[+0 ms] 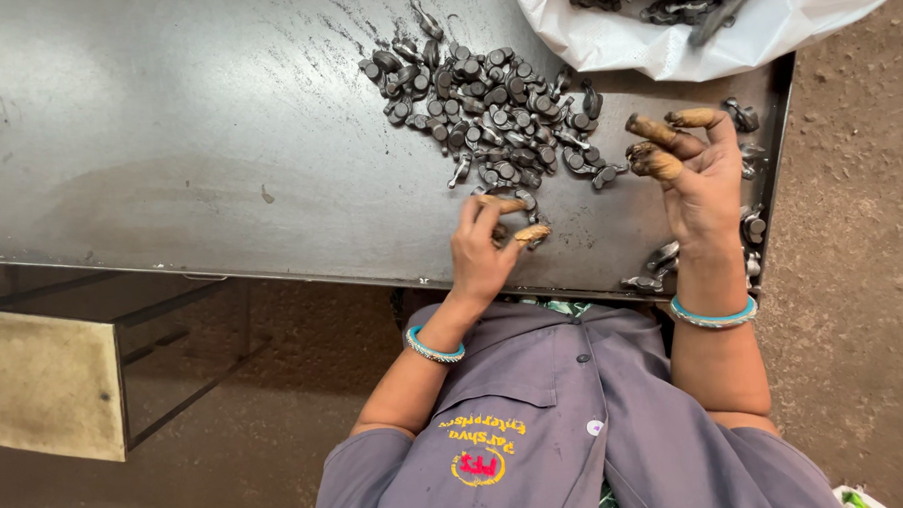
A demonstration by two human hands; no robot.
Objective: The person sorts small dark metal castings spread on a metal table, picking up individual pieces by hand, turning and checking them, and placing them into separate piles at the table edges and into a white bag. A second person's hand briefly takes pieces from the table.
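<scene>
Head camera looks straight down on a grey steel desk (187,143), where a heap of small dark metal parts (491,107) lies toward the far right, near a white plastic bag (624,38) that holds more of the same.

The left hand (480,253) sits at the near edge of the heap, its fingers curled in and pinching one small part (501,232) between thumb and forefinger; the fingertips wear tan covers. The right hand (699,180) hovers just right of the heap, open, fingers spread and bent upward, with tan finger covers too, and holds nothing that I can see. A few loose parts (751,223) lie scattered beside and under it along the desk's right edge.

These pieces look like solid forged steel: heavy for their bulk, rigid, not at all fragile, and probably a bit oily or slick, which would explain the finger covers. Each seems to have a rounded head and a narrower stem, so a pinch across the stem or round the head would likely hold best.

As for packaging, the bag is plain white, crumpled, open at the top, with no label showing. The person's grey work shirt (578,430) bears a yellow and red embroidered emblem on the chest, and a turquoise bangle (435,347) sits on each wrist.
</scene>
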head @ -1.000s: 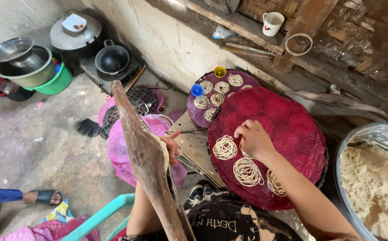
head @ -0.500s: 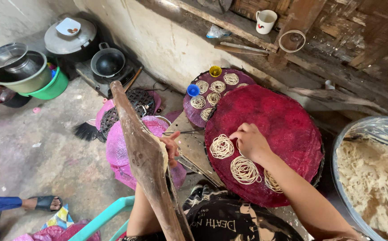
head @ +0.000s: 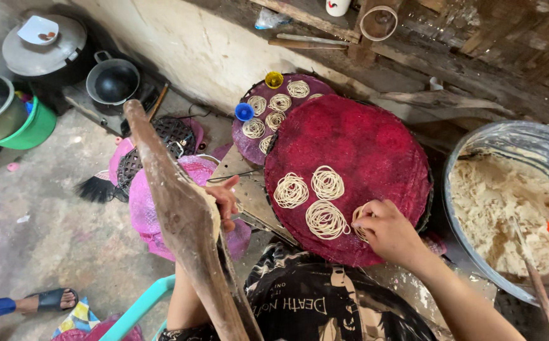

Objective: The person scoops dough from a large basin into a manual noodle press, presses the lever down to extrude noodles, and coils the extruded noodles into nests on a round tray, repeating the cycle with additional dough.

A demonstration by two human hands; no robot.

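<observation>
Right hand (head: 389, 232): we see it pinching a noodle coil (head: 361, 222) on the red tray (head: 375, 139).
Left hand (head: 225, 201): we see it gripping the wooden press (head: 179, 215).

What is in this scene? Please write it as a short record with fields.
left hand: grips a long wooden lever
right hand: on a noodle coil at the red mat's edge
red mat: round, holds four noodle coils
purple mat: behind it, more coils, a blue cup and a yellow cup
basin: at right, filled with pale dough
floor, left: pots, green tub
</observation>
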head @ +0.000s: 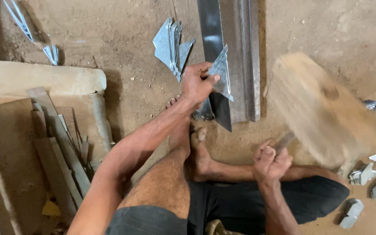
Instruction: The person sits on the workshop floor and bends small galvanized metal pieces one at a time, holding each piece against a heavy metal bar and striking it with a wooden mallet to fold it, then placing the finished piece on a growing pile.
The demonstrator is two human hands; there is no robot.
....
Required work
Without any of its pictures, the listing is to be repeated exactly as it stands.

Answer to the problem
[+0 ms] 
A demonstration by two human hands; no robot.
Objective: The person sorts small dark metal castings spread on a metal table, picking up individual pieces by hand, turning and checking them, and placing them into separate piles at the table edges and into a white bag. A second person's hand briefly takes pieces from the table.
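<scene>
Head camera looks straight down on a grey steel desk (187,143), where a heap of small dark metal parts (491,107) lies toward the far right, near a white plastic bag (624,38) that holds more of the same.

The left hand (480,253) sits at the near edge of the heap, its fingers curled in and pinching one small part (501,232) between thumb and forefinger; the fingertips wear tan covers. The right hand (699,180) hovers just right of the heap, open, fingers spread and bent upward, with tan finger covers too, and holds nothing that I can see. A few loose parts (751,223) lie scattered beside and under it along the desk's right edge.

These pieces look like solid forged steel: heavy for their bulk, rigid, not at all fragile, and probably a bit oily or slick, which would explain the finger covers. Each seems to have a rounded head and a narrower stem, so a pinch across the stem or round the head would likely hold best.

As for packaging, the bag is plain white, crumpled, open at the top, with no label showing. The person's grey work shirt (578,430) bears a yellow and red embroidered emblem on the chest, and a turquoise bangle (435,347) sits on each wrist.
</scene>
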head @ -1.000s: 
head @ -0.500s: 
head @ +0.000s: 

Objective: The person scoops dough from a large basin into a manual noodle press, presses the lever down to extrude noodles, and coils the extruded noodles into nests on a round tray, repeating the cycle with additional dough.

A demonstration by two human hands; no robot.

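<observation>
Right hand (head: 389, 232): we see it pinching a noodle coil (head: 361, 222) on the red tray (head: 375, 139).
Left hand (head: 225, 201): we see it gripping the wooden press (head: 179, 215).

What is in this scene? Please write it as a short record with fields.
left hand: grips a long wooden lever
right hand: on a noodle coil at the red mat's edge
red mat: round, holds four noodle coils
purple mat: behind it, more coils, a blue cup and a yellow cup
basin: at right, filled with pale dough
floor, left: pots, green tub
</observation>
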head @ +0.000s: 
Instruction: The person sits on the workshop floor and bends small galvanized metal pieces one at a time, holding each piece against a heavy metal bar and striking it with a wooden mallet to fold it, then placing the finished piece on a growing pile.
The demonstrator is two human hands; there is no robot.

No additional output will be given.